> [What to do]: A single number is the whole answer: the count of lines in the records where "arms" occurs.

> [Entries provided]:
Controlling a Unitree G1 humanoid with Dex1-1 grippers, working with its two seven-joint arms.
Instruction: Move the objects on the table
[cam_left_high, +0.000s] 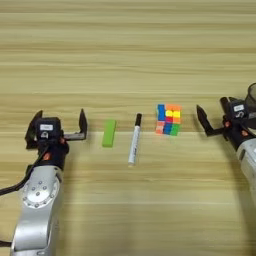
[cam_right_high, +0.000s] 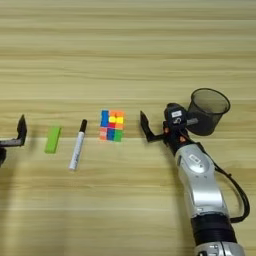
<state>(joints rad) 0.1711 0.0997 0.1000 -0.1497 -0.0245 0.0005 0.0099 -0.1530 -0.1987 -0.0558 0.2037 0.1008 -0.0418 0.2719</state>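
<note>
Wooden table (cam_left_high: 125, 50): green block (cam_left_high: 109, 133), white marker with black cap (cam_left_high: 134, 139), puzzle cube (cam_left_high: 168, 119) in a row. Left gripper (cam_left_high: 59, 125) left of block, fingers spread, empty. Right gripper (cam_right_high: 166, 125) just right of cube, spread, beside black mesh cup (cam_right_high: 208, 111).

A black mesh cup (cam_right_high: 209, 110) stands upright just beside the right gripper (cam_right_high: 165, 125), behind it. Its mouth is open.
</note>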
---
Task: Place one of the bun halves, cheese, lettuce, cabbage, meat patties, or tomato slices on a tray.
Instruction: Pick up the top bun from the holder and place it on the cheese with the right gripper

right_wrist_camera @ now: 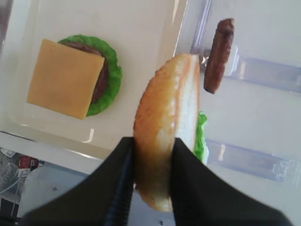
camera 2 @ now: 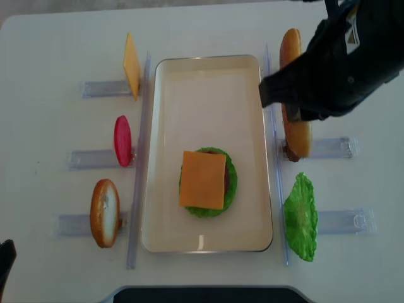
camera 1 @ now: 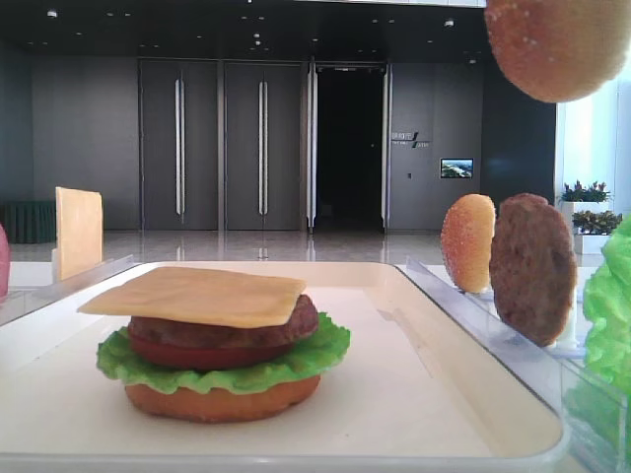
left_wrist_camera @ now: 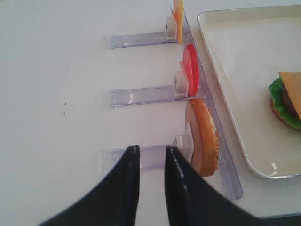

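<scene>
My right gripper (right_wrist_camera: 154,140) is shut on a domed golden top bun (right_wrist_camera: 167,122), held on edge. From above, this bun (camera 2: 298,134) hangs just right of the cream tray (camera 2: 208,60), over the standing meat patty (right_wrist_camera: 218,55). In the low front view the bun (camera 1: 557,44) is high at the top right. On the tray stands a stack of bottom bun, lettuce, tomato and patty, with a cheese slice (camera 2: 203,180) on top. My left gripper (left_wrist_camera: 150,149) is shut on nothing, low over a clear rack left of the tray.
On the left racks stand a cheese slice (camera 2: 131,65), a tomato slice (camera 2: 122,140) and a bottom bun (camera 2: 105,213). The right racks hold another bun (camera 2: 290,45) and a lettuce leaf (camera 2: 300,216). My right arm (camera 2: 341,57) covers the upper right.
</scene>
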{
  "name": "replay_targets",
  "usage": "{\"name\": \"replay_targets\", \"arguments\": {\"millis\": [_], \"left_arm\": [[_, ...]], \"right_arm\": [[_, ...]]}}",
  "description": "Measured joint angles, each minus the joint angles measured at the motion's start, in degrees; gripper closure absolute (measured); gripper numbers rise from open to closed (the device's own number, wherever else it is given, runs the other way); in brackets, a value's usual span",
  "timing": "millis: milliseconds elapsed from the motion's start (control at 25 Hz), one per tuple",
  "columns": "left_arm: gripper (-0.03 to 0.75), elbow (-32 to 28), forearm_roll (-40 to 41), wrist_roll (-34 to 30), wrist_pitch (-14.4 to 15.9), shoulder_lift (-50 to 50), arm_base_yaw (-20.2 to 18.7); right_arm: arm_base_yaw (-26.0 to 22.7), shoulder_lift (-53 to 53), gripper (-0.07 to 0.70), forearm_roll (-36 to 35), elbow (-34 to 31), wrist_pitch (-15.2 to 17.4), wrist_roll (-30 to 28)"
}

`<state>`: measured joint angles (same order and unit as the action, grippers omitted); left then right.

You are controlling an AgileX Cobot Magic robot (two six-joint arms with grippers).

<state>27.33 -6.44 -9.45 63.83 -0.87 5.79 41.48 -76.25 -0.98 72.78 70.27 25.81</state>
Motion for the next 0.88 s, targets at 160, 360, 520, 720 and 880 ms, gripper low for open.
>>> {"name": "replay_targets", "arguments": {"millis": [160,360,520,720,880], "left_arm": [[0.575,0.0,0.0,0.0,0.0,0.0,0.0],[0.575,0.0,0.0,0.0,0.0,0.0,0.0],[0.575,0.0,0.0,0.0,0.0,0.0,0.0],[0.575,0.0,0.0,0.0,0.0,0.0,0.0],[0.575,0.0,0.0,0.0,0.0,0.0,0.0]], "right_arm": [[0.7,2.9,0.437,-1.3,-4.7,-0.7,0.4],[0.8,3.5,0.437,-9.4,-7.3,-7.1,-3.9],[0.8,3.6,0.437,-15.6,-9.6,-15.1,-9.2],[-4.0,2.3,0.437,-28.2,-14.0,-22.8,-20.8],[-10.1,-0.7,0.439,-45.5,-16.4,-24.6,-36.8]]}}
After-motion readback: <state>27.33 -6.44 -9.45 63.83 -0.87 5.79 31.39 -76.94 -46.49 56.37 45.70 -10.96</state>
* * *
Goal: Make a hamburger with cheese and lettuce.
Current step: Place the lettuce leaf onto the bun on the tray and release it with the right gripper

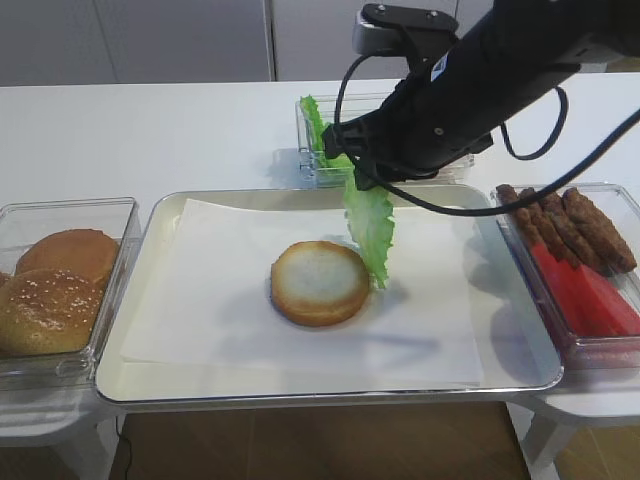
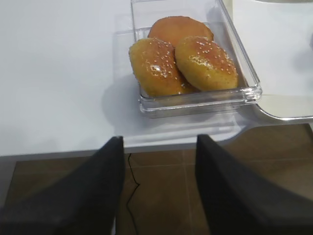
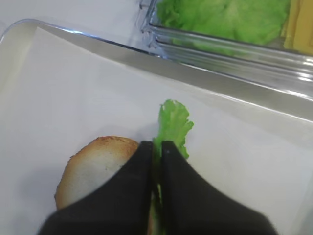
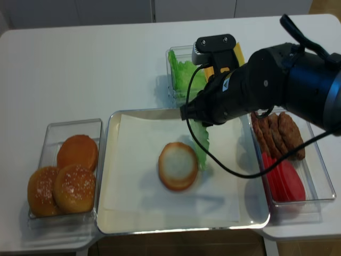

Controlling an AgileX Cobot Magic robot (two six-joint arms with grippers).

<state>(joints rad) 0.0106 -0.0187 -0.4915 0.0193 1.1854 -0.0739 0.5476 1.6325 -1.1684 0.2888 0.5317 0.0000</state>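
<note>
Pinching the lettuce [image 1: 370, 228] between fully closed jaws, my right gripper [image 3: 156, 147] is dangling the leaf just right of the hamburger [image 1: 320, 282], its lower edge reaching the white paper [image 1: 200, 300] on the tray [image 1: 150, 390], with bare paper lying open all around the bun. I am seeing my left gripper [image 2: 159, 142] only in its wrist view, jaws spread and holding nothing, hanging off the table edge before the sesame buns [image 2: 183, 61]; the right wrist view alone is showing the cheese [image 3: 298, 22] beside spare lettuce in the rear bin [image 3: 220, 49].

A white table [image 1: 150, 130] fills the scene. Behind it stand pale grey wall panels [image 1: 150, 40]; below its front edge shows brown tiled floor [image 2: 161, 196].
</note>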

> [Response box]: 3